FAQ's for abilities

Can I define an ability which references other abilities?

You cannot, at present, define an ability that directly specifies another ability requirement in its request constructors. Let's say I wanted to write a Cache ability. I might want to express something like:

-- 🙅🏻‍♀️ you can't do this
ability Cache k v where
  get : k -> {Cache k v, IO} v
  put : k -> v -> {Cache k v, IO} ()

After all, I know it's likely the users of my service will want to do IO as a part of handling their get and put requests. However, we can't specify that in the ability definition. The preferred way to allow for a Cache ability to perform IO and exceptions would be to write a handler that interprets the Cache ability into the IO ability.

Can I require two of the same abilities in one function?

No, you cannot require two of the same ability in a function.

You might expect that the following function would fail.

cannotDo : '{Stream Nat, Stream Nat} Nat
cannotDo = do 4

Which Stream would we handle first? But the function below is also not allowed despite the fact that the two abilities are parameterized by different types.

cannotDoTypeConstructor : '{Store Nat, Store Text} Nat
cannotDoTypeConstructor = do 4

Our type system does not currently support this.

What does Request mean?

The Request type is the type that Unison uses to model the request constructors of an ability.

In the expression handle !myEffect with myEffectHandler the term myEffectHandler would have a type which looks something like Request (MyEffect) a -> a - The exact semantics are described in the language guide section on handlers.

When defining your own handlers you might see the Request type, but callers of handler functions shouldn't typically need to manage it directly.

Why can't an ability be at the "top-level" of a value?

For example, you can't do: myTerm = printLine "Hi".

Currently values at the "top level" of a program have to be pure, so it's more common to see delayed computations that contain abilities (expressed with the single quote syntax). This may change in a future version of Unison. Think of the ability constraint as a constraint on the function arrow as opposed to a constraint on a value.

How do I test something which requires the IO ability?

Run a single test which performs IO with the io.test command. The io.test command expects a delayed computation with IO as an ability requirement.

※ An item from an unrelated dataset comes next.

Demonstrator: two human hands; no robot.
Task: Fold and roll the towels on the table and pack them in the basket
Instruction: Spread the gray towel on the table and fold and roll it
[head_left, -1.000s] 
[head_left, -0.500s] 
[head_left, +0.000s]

The rest of the Unison testing conventions remain unchanged.

You can also test functions which perform IO with Unison's transcripts by interleaving Unison code which performs IO with UCM fenced codeblocks that call the run command.

A document about writing Unison transcripts can be found here.

How do you express failures when writing a custom ability?

For example, if you write a Http ability or a Cache ability, you may want to capture the fact that a request may fail.

It's tempting to write:

-- 🙅🏻‍♀️ you can't require an ability in the definition of an ability like this
 unique ability Http where
   handleRequest : Request -> {Exception} Response

Instead, here are a few strategies that you'll see employed:

  • Rather than representing the failure in the definition of the ability itself, the handlers of the ability can account for failure, calling other abilities that represent a failure state, or by using data types that represent the failure.
  • You might use a data type like Optional, or Either in the type signatures of your ability's operations themselves.
  • Some abilities contain a specific request constructor that represents failure. For example, the Tokenizer ability on share This design decision is less common. A heuristic to use when deciding whether to build a "fail" operation into your ability is if the "fail" operation is one of the key behaviors of the effect you're trying to model, as opposed to an operational hazard.

Why does a handler need a case which doesn't refer to the ability operations?

Handlers have a case in their pattern match which takes the form {r} -> ....

This case needs to be present for the following reasons:

  • It yields the last executed value of the block being handled to the rest of the program.
  • It handles situations where an ability might be required by a function but is not ultimately used.

For example, this function won't always need to call Abort.abort:

errorHandling.divBy : Nat -> Nat ->{Abort} Nat
errorHandling.divBy a b = match b with
  0 -> Abort.abort
  n -> a Nat./ b

A handler for this function might look like:

Abort.toOptional! : '{g, Abort} a ->{g} Optional a Abort.toOptional! f = handle f() with cases { r } -> Some r { Abort.abort -> resume } -> Optional.None Abort.toOptional! do errorHandling.divBy 4 2

Without the {r} -> ... case, you cannot typecheck the handler.

Pattern match doesn't cover all possible cases:
      2 | Abort.toOptional! f = handle !f with cases
      3 |   {abort -> resume} -> None

Patterns not matched:
 * { _ }

What's the relationship between abilities and monads?

That deserves a longer discussion. The short answer is that abilities are as expressive as monads.

But for now check out this gist!

I see some code which leaves off the ability requirements in an ability declaration, what gives?

When defining an ability's operations, it's often a nice shorthand to leave off the implied ability requirement—that is, the {Abort} in Abort.abort : {Abort} a—after all, we know that an ability operation will be performing the ability in question and will require a handler. Unison will fill that in for us if we omit it, so we could have also defined the type signature of the abort operation as Abort.abort : x.